*** EXCERPTED RECORDS ***

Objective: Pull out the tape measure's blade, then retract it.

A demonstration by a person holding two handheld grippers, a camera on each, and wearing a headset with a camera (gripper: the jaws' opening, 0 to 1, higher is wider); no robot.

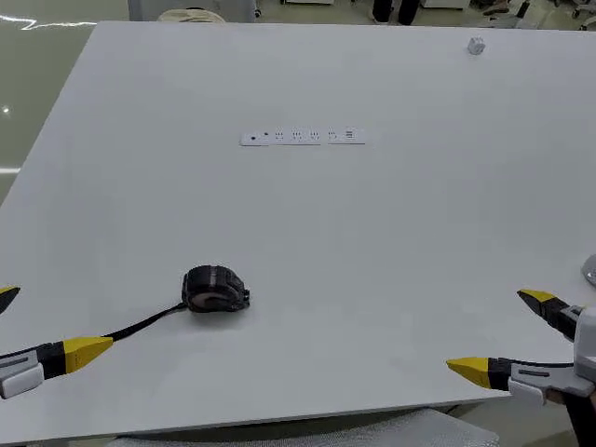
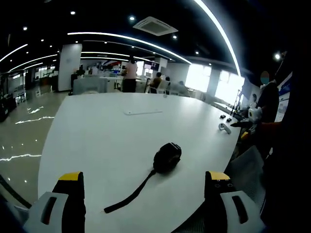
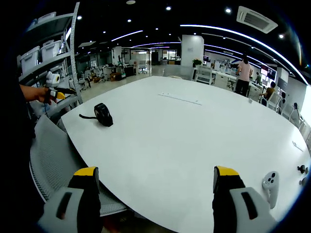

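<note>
A black tape measure [image 1: 216, 290] lies on the white table [image 1: 372, 242], near its front left. Its black wrist strap [image 1: 140, 325] trails toward my left gripper [image 1: 47, 323], which hovers open at the front left edge, a short way from the case. In the left gripper view the tape measure [image 2: 167, 157] sits ahead between the yellow-tipped jaws of my left gripper [image 2: 145, 177], apart from them. My right gripper [image 1: 503, 333] is open at the front right edge, far from the case. In the right gripper view the tape measure [image 3: 103, 114] is far off to the left of my right gripper [image 3: 155, 172].
A white power strip [image 1: 303, 137] lies mid-table and a small grey object [image 1: 476, 46] at the far right. A white controller [image 3: 270, 182] rests near the right edge. A mesh chair [image 3: 53, 160] stands by the front edge. People stand beyond the table.
</note>
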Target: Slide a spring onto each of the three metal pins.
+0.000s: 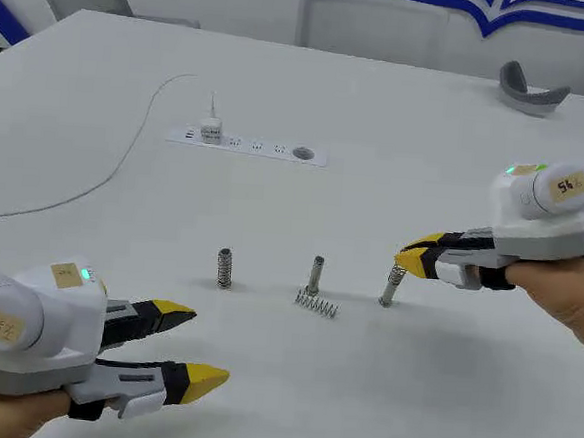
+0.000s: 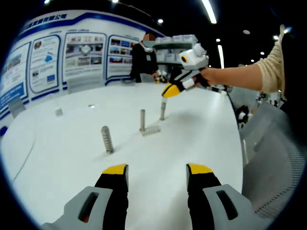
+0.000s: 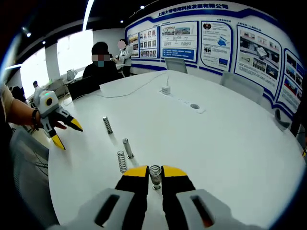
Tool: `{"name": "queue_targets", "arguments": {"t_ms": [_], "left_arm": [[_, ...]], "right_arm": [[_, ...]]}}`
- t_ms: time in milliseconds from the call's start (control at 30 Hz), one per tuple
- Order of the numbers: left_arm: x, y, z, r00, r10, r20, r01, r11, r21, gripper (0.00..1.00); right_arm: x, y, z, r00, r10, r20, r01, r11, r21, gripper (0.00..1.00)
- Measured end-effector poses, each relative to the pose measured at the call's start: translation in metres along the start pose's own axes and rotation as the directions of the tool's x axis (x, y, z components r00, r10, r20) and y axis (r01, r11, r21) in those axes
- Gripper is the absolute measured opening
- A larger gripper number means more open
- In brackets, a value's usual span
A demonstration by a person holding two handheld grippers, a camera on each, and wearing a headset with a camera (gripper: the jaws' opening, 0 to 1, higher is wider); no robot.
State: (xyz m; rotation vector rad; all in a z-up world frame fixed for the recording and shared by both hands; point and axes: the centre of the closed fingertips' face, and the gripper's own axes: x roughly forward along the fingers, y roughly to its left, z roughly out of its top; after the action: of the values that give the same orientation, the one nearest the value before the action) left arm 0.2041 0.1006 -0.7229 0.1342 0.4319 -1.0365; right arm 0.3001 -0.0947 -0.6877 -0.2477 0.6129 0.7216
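Three metal pins stand in a row mid-table. The left pin [image 1: 224,267] wears a spring [image 2: 107,139]. The middle pin [image 1: 314,275] is bare, and a loose spring [image 1: 316,303] lies on the table at its foot. The right pin [image 1: 392,287] leans, with a spring [image 3: 155,174] around its top. My right gripper [image 1: 408,259] is shut on that spring, jaws close on either side of it. My left gripper [image 1: 206,346] hovers open near the table's front left, nothing between its fingers, well short of the pins.
A white power strip [image 1: 247,145] with a plugged adapter and a thin cable [image 1: 126,152] lies behind the pins. A grey curved object [image 1: 532,90] rests at the far right. People stand beyond the table [image 3: 249,129].
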Motion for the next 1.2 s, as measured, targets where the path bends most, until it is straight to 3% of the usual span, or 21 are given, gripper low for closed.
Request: {"name": "queue_targets", "arguments": {"t_ms": [567,1200], "left_arm": [[0.001,0.0,-0.003,1.0,-0.004,-0.001,0.004,1.0,-0.004,0.49],[0.0,0.003,-0.004,1.0,-0.001,0.001,0.001,1.0,-0.005,0.48]], "right_arm": [[0.013,0.0,-0.014,0.9997,-0.016,-0.016,0.017,0.999,0.043,0.11],[0.021,-0.001,-0.026,0.998,-0.045,-0.043,0.047,0.998,0.039,0.12]]}}
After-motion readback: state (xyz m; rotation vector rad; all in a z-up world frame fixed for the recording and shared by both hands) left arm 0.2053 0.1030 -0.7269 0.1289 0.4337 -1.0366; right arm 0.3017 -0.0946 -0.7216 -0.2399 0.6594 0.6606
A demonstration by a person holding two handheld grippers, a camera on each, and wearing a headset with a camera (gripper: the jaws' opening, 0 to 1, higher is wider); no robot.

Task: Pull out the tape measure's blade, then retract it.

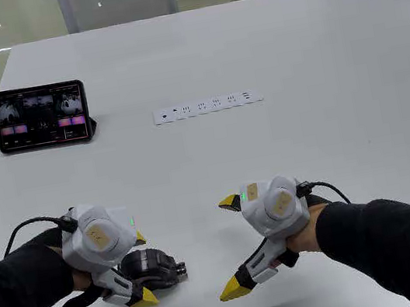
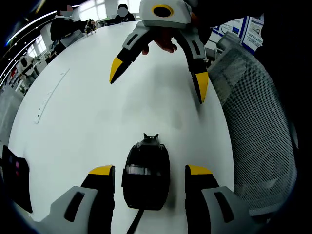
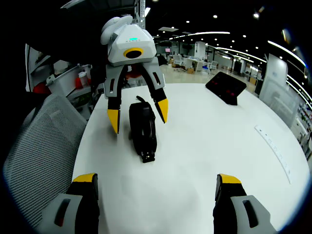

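Observation:
A black tape measure lies on the white table, its blade drawn in and its tip pointing right. My left gripper straddles it, open, one yellow fingertip on each side with a small gap to the case. In the left gripper view the tape measure sits between the jaws of my left gripper, and my right gripper faces it, open. My right gripper hangs wide open to the right of the tape, holding nothing. In the right gripper view, the tape measure lies beyond my right gripper, under my left gripper.
A tablet stands propped at the back left, and a white power strip lies mid-table. A grey mesh chair sits at the near table edge. Bare tabletop stretches to the right and behind the grippers.

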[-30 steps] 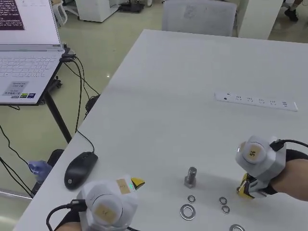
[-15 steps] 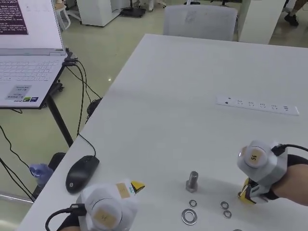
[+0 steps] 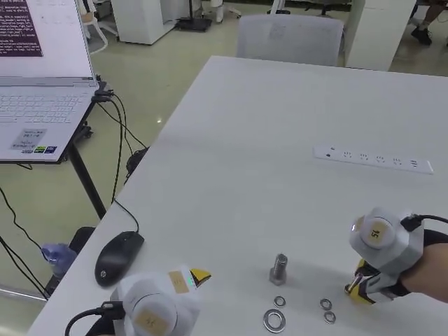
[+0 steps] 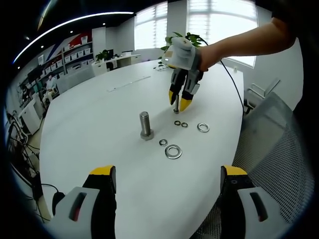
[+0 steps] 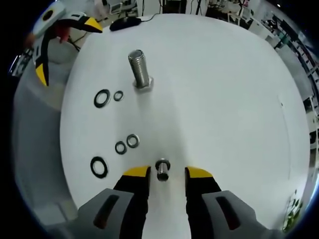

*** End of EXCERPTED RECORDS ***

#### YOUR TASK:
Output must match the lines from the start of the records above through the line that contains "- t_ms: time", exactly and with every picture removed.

#### ANSWER FOR THIS EXERCISE:
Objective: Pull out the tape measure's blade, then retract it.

A demonstration by a person holding two handheld grippers, a camera on each, and wearing a headset with a camera (gripper: the jaws' opening, 0 to 1, higher is wider); no robot.


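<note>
A black tape measure [image 1: 216, 290] lies on the white table [image 1: 372, 242], near its front left. Its black wrist strap [image 1: 140, 325] trails toward my left gripper [image 1: 47, 323], which hovers open at the front left edge, a short way from the case. In the left gripper view the tape measure [image 2: 167, 157] sits ahead between the yellow-tipped jaws of my left gripper [image 2: 145, 177], apart from them. My right gripper [image 1: 503, 333] is open at the front right edge, far from the case. In the right gripper view the tape measure [image 3: 103, 114] is far off to the left of my right gripper [image 3: 155, 172].
A white power strip [image 1: 303, 137] lies mid-table and a small grey object [image 1: 476, 46] at the far right. A white controller [image 3: 270, 182] rests near the right edge. A mesh chair [image 3: 53, 160] stands by the front edge. People stand beyond the table.
</note>
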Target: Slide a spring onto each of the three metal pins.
+0.000s: 
+0.000s: 
+0.000s: 
Tool: `{"name": "queue_targets", "arguments": {"t_ms": [_], "left_arm": [[_, ...]], "right_arm": [[_, ...]]}}`
- t_ms: time in milliseconds from the call's start (control at 30 Hz), one per tuple

This concludes the response.